Task prompt: Do not repeat pictures. Repeat exactly the lines of the listing below from its first line through the line with "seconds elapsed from".

The input:
━━━━━━

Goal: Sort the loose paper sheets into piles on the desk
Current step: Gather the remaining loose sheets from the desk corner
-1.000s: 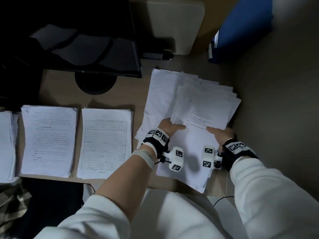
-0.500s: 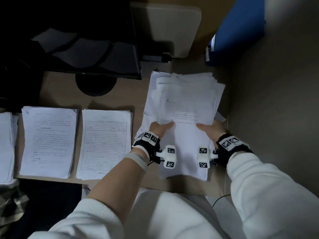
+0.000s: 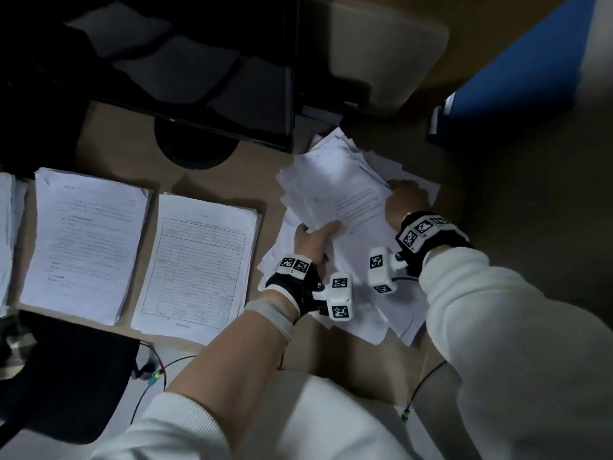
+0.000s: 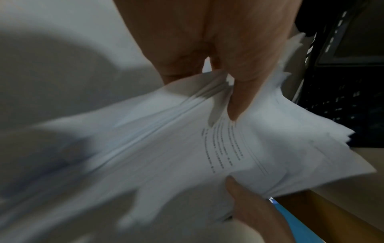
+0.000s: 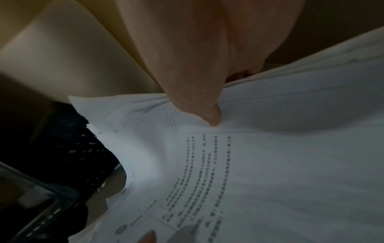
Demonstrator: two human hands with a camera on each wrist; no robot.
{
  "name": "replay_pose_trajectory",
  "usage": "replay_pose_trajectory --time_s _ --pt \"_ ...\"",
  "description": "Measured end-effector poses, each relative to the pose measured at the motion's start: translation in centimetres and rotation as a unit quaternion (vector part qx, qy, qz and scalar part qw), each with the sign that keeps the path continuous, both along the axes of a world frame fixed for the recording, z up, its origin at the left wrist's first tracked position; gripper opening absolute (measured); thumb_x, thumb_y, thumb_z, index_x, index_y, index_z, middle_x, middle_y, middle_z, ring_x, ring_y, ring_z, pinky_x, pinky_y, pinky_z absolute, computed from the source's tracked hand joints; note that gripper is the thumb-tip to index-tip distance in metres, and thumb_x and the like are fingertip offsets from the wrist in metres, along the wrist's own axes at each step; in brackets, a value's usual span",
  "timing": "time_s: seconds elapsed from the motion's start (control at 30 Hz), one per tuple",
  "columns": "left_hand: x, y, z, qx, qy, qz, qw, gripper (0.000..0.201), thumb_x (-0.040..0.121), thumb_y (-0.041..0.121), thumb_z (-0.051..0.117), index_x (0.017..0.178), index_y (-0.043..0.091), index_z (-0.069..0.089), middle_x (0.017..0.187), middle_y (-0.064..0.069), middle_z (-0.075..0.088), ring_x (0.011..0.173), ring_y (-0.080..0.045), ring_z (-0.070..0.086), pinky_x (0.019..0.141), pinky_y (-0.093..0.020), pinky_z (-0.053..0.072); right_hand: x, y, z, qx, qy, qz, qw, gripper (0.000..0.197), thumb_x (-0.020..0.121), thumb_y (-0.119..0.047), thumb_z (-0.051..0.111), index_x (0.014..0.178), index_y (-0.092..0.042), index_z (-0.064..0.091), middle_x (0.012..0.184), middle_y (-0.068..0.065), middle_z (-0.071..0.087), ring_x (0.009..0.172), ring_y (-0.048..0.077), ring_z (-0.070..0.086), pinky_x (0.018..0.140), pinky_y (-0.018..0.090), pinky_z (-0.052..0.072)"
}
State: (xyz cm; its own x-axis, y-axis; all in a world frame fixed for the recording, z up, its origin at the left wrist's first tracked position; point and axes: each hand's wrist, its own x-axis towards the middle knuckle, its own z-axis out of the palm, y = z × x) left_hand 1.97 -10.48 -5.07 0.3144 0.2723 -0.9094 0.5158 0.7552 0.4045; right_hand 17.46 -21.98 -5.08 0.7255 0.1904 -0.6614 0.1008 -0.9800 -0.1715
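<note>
A: Far left, desk (image 3: 212,180) edge?
B: Stack of sheets (image 3: 8,237), cut off by the frame. Flat on the desktop.

A: Next along?
B: Text pile (image 3: 83,244), squared, printed side up. Just beside it, form pile (image 3: 195,267), ruled table on top. Both near the front edge, apart from each other by a thin gap.

A: Behind those?
B: Monitor (image 3: 185,71), dark, on a round base.

A: Then the left hand (image 3: 310,242)?
B: Clamped on the loose bundle (image 3: 335,194). Thumb on top, pressed into the printed page; other fingers under the sheets, hidden. Wrist view: thumb (image 4: 239,102) dug into the fanned near edges of the bundle (image 4: 187,148), picture blurred.

A: Bundle itself?
B: Untidy, edges fanned, far end raised off the desk, right of the form pile. More loose sheets (image 3: 381,313) lying under it, reaching the front edge.

A: Right hand (image 3: 406,202)?
B: Closed on the bundle's right edge. Thumb (image 5: 199,105) on top of the printed page (image 5: 249,164), fingers beneath and out of sight.

A: Far right?
B: Blue binder (image 3: 517,71), upright by the wall. Pale chair back (image 3: 381,51) behind the desk.
</note>
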Motion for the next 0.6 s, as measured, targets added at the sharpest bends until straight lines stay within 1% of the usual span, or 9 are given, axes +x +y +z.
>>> replay_pose_trajectory --time_s 0.03,0.1,0.17,0.27,0.33,0.4,0.43,0.5,0.6 --pt "0.3 0.0 -0.5 0.009 0.016 -0.001 1.0 0.074 0.057 0.022 0.089 0.119 -0.001 0.055 0.09 -0.02 0.072 0.085 -0.043 0.071 0.078 -0.055 0.059 0.3 0.1 -0.4 -0.02 -0.006 0.009 1.0 0.046 0.099 -0.014 0.037 0.144 -0.023 0.045 0.155 0.015 0.031 0.14 0.039 0.03 0.113 0.048 0.031" --pt "0.6 0.2 -1.9 0.025 0.062 -0.012 0.998 0.059 0.06 0.026 0.088 0.105 -0.001 0.061 0.074 -0.014 0.07 0.073 -0.036 0.07 0.068 -0.043 0.059 1.3 0.4 -0.7 -0.045 -0.029 0.023 0.998 0.045 0.1 -0.026 0.041 0.145 -0.026 0.044 0.162 0.012 0.017 0.148 0.036 0.011 0.118 0.051 0.02" --pt "0.5 0.9 -3.6 0.028 0.097 -0.034 0.994 0.056 0.053 0.036 0.088 0.094 0.003 0.068 0.073 -0.012 0.074 0.072 -0.035 0.072 0.072 -0.046 0.06 2.6 0.2 -1.5 -0.048 -0.023 0.029 0.998 0.051 0.097 -0.046 0.047 0.143 -0.024 0.049 0.162 0.012 0.019 0.15 0.034 0.006 0.119 0.05 0.011" --pt "0.2 1.5 -6.9 0.036 0.142 -0.064 0.987 0.068 0.04 0.046 0.084 0.094 0.007 0.071 0.076 -0.013 0.076 0.078 -0.039 0.073 0.077 -0.055 0.059 4.8 -1.2 -4.8 -0.025 0.029 0.005 0.999 0.096 0.067 -0.09 0.038 0.134 -0.023 0.057 0.15 0.016 0.042 0.142 0.038 0.031 0.118 0.057 0.019" --pt "0.6 1.7 -7.1 0.037 0.152 -0.079 0.985 0.067 0.04 0.044 0.082 0.093 0.006 0.071 0.078 -0.014 0.076 0.08 -0.039 0.073 0.077 -0.057 0.059 5.0 -1.3 -4.0 -0.006 0.043 -0.034 0.998 0.109 0.058 -0.099 0.03 0.133 -0.025 0.057 0.145 0.016 0.048 0.135 0.038 0.042 0.115 0.058 0.025" --pt "0.9 1.7 -7.0 0.038 0.154 -0.091 0.983 0.069 0.043 0.043 0.083 0.098 0.003 0.07 0.086 -0.017 0.076 0.085 -0.039 0.073 0.079 -0.057 0.059 4.3 -1.1 -1.8 -0.013 0.075 -0.049 0.996 0.083 0.083 -0.076 0.049 0.14 -0.016 0.051 0.146 0.015 0.046 0.135 0.035 0.042 0.114 0.042 0.028" --pt "0.8 1.7 -7.3 0.034 0.152 -0.092 0.983 0.071 0.041 0.043 0.083 0.098 0.003 0.07 0.086 -0.018 0.075 0.085 -0.039 0.073 0.079 -0.057 0.058 4.0 -1.4 -1.6 0.003 0.089 -0.06 0.994 0.071 0.089 -0.06 0.06 0.141 -0.012 0.049 0.144 0.015 0.049 0.133 0.033 0.045 0.106 0.035 0.033" --pt "0.5 1.7 -7.3 0.027 0.151 -0.085 0.984 0.073 0.035 0.042 0.085 0.096 0.004 0.071 0.082 -0.018 0.075 0.084 -0.041 0.073 0.08 -0.058 0.057 3.2 -2.3 -2.0 0.071 0.087 -0.12 0.986 0.065 0.086 -0.041 0.074 0.138 -0.009 0.051 0.136 0.013 0.056 0.125 0.031 0.054 0.095 0.03 0.039" --pt "0.7 1.1 -5.3 0.033 0.107 -0.059 0.992 0.073 0.037 0.038 0.089 0.102 0.007 0.07 0.092 -0.015 0.075 0.092 -0.039 0.071 0.084 -0.057 0.057 1.0 -3.4 -1.1 0.167 0.058 -0.233 0.956 0.061 0.085 -0.027 0.078 0.137 -0.008 0.051 0.129 0.01 0.061 0.111 0.024 0.059 0.088 0.028 0.041"
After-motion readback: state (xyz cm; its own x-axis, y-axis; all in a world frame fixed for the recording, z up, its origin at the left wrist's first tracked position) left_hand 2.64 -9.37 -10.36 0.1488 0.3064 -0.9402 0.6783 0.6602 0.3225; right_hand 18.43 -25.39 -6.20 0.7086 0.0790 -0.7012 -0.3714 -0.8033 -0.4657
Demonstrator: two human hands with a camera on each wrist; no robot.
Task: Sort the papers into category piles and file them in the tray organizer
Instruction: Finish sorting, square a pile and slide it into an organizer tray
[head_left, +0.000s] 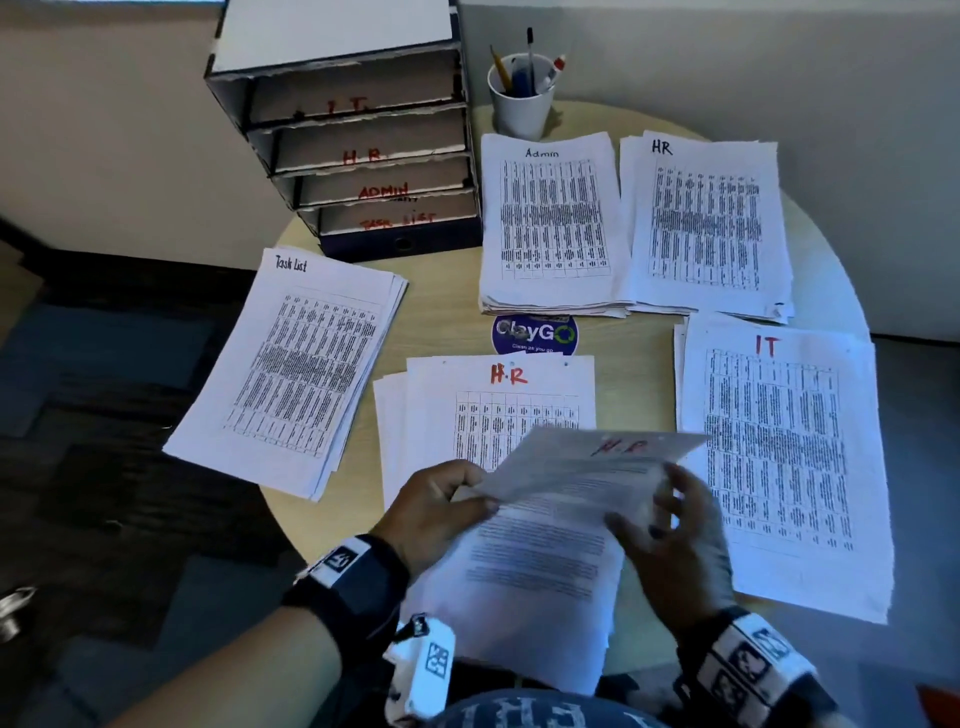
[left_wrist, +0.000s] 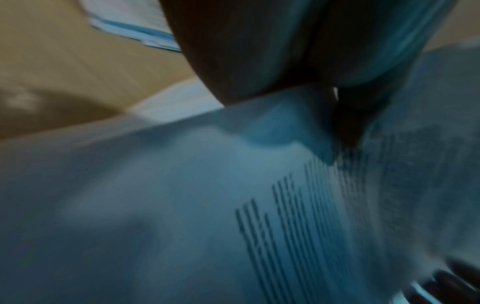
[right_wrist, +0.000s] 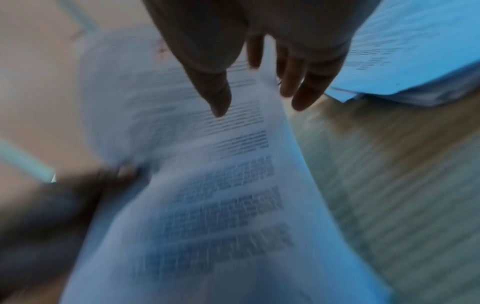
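Matt white paper piles (head_left: 550, 218) on smooth pale wood-look table (head_left: 447, 322).

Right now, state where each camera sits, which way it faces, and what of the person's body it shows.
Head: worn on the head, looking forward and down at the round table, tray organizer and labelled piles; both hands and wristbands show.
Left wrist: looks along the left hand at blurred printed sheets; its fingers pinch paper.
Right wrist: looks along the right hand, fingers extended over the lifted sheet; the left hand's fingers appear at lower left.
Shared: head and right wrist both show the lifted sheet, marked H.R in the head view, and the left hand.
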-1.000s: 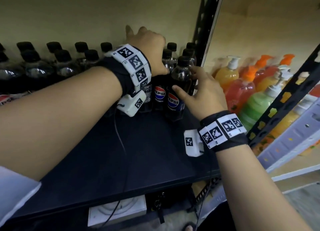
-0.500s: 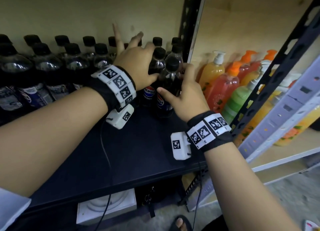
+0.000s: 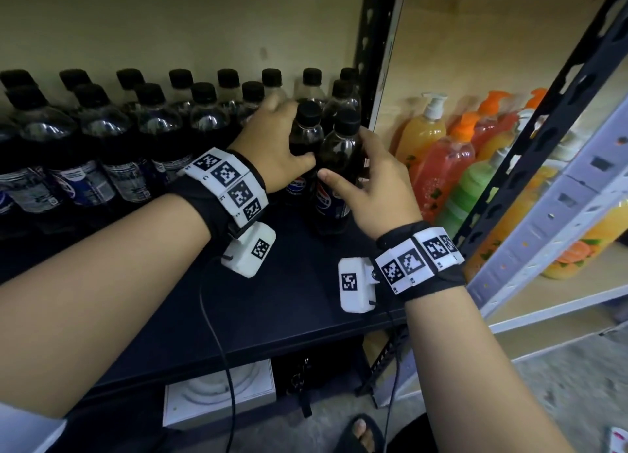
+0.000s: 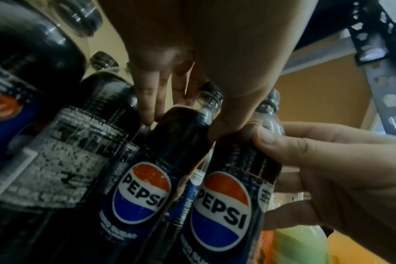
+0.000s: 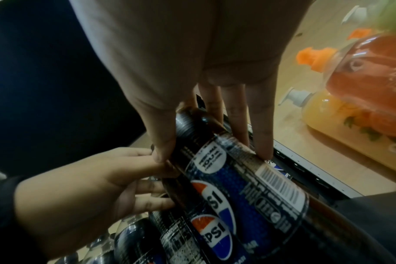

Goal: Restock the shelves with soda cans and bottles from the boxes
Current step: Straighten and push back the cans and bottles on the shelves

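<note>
Both hands on the shelf (image 3: 238, 303): left hand (image 3: 272, 153) grips one Pepsi bottle (image 3: 302, 147), right hand (image 3: 380, 194) wraps its fingers (image 5: 263, 125) round the neighbouring bottle (image 3: 336, 167).

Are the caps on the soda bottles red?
No, the caps on the Pepsi bottles are black, like this cap.

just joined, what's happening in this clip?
A person is stocking Pepsi bottles on a dark shelf. The left hand holds one front bottle and the right hand has its grip on the bottle beside it; both stand upright, next to the rows already in place. Soap dispensers fill the neighbouring shelf to the right.
</note>
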A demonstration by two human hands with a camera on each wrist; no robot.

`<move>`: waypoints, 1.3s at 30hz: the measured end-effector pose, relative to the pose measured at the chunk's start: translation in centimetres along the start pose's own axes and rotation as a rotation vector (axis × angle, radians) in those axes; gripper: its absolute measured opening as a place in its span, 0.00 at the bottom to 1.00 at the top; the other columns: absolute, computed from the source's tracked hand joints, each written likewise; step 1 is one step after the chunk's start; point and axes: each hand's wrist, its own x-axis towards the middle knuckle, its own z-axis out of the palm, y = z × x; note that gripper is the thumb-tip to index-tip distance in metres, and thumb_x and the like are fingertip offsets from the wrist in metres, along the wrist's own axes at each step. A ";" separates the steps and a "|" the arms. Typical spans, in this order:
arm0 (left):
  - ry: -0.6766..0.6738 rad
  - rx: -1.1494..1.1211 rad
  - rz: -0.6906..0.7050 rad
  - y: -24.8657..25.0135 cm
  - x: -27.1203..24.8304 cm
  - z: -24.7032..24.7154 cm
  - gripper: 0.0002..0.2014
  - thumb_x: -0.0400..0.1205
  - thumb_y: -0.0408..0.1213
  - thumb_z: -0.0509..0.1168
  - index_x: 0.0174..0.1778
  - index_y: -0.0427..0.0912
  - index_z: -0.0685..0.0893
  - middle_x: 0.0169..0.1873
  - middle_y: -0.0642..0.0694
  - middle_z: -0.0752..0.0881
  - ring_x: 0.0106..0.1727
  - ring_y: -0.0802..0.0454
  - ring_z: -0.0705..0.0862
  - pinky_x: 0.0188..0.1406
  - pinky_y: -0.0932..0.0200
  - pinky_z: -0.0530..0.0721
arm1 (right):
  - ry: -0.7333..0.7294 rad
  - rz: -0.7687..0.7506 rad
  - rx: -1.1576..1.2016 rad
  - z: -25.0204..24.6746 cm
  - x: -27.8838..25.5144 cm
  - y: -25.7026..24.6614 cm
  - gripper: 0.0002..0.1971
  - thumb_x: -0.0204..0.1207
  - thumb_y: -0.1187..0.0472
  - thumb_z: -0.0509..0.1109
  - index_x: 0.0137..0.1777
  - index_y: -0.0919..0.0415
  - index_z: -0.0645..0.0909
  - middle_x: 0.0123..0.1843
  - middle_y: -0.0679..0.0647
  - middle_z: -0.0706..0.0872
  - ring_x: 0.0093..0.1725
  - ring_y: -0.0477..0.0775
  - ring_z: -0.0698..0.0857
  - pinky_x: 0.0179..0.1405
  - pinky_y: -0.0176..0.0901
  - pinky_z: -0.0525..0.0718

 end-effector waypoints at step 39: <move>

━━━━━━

Result for this exercise:
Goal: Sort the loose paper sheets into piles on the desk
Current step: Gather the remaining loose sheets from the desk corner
-1.000s: 
-0.500s: 
+0.000s: 
+0.000s: 
+0.000s: 
Demonstrator: two human hands with a camera on each wrist; no robot.
{
  "name": "replay_pose_trajectory",
  "usage": "replay_pose_trajectory --time_s _ --pt \"_ ...\"",
  "description": "Measured end-effector poses, each relative to the pose measured at the motion's start: translation in centimetres and rotation as a unit quaternion (vector part qx, qy, qz and scalar part qw), each with the sign that keeps the path continuous, both along the axes of a world frame fixed for the recording, z up, its origin at the left wrist's first tracked position; gripper opening absolute (measured); thumb_x, thumb_y, thumb_z, index_x, index_y, index_z, middle_x, middle_y, middle_z, ring_x, ring_y, ring_z, pinky_x, pinky_y, pinky_z absolute, computed from the source's tracked hand joints; note that gripper is the thumb-tip to index-tip distance in metres, and thumb_x and the like are fingertip offsets from the wrist in metres, along the wrist's own axes at each step; in brackets, a value's usual span",
  "timing": "time_s: seconds elapsed from the motion's start (control at 30 Hz), one per tuple",

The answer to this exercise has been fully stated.